The People’s Liberation Army’s current operational structure is centered on land-based warfare to be conducted within the framework of seven military regions. This is an artifact of the military’s primary Cold War mission: to conduct a “people’s war” against an invader, most likely the Soviet Union, by mobilizing the entire population to draw enemy forces into the interior and wear them down. However, the times — and the strategic situation in East Asia — have changed a great deal. Beijing now needs to build capabilities that will allow it to carry out missions along the Chinese periphery in areas that include the East China Sea, South China Sea and Taiwan. This will mean moving beyond a model centered on ground forces. Missions in distant waters are also growing in importance. These could include counterpiracy operations in the Gulf of Aden, evacuations of Chinese citizens in the Middle East and Africa as well as joint air and naval exercises beyond the first island chain. The projected reforms would free the military from its territorial focus and help to integrate other branches of the services more closely.

China’s leaders have understood for decades that the existing military structure is inadequate to meet the nation’s changing needs. But Beijing is just now overcoming the structural constraints that have barred reform. These included limitations in terms of capability, such as poorly trained personnel, outdated equipment, and primitive command and control. More important, however, were the political obstacles: military corruption as well as powerful entrenched interests in both top brass and the retired officer pool. The Chinese government has worked for years to overcome these limitations, not only making broad investments in modern equipment and weaponry research and development but also raising education requirements for new recruits, trimming redundant personnel and stepping up joint as well as transregional exercises. Military exercises in particular have laid the groundwork for the smooth and frequent cooperation between branches of the military.

Of course, the upcoming reforms will almost certainly reduce high-level staff positions and eliminate some patronage networks, prompting opposition among government and military officials — and especially among the People’s Liberation Army ground forces. It was to overcome this resistance that President Xi Jinping in 2013 launched a far-reaching and ongoing military anticorruption probe, which has helped purge over 30 generals this year alone. It also brought down two retired vice chairmen of the Central Military Commission, Xu Caihou and Guo Boxiong, who had been the highest-ranking generals in the People’s Liberation Army under Hu Jintao. Yet in spite of progress, resistance will persist or even worsen as reforms continue. Surveillance over military officers and intense anticorruption investigations are likely to intensify, as are moves to bar retired officers from influencing policy, which is part of an overall trend in all parts of the Communist Party.

The Chinese military will certainly become more professional as a result of these reforms, but only in a very specific sense of the word.
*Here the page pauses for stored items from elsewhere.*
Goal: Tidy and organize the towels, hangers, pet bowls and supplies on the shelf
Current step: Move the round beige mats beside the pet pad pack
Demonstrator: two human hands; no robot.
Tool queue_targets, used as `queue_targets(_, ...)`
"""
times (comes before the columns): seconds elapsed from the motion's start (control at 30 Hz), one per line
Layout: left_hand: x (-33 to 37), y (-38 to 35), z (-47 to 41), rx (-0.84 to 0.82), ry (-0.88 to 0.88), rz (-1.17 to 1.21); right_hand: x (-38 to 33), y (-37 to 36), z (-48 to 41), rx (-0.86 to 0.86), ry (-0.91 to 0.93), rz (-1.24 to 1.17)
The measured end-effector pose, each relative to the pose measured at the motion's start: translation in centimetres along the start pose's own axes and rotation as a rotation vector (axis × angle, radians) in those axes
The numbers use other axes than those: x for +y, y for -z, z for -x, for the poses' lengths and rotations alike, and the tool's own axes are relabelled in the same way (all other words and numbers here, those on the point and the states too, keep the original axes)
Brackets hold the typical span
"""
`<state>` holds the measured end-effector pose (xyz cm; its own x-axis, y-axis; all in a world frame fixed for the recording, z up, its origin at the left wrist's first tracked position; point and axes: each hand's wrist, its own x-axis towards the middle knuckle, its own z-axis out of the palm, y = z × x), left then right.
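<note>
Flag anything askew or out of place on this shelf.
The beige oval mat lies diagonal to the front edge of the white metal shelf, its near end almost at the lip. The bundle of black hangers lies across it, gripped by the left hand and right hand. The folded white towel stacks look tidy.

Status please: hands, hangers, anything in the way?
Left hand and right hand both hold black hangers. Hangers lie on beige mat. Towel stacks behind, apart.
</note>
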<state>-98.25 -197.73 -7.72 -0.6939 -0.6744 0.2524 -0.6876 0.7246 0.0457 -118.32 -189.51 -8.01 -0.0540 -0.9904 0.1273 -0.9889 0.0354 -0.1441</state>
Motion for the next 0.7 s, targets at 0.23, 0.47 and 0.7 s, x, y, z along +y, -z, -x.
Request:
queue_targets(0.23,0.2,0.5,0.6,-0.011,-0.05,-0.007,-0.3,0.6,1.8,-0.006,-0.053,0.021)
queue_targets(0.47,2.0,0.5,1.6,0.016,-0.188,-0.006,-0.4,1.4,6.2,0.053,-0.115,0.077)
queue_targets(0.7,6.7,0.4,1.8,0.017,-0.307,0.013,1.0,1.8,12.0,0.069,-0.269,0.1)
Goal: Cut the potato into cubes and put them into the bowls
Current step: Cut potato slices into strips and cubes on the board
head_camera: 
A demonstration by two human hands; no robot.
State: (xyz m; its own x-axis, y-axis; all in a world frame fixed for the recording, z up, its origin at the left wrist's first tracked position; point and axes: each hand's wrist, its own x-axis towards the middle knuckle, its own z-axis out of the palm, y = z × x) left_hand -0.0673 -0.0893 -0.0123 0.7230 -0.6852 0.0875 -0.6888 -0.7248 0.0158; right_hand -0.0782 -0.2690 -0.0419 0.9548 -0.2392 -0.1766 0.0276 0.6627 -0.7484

The People’s Liberation Army will develop the organization and skills necessary to prevail in modern warfare. This, however, will in no way loosen the Communist Party’s hold over China’s armed forces. The interests of the Party will continue to dominate the military. And though the leaked plan would elevate the role of the Ministry of Defense — a government and not a Party organ — Beijing will most likely opt to reject that and other elements that reduce the influence of the Communist Party. Indeed, Chinese state media have continued to caution against calls to nationalize or depoliticize the People’s Liberation Army. Wary that reforms empowering the military could also erode Party control, the Party will be quick to slow and even reverse reforms if the careful balance between Party control and military effectiveness tips too far away from the Party. Whatever impact the reforms may have on the military’s capabilities, the People’s Liberation Army will remain the Party’s gun.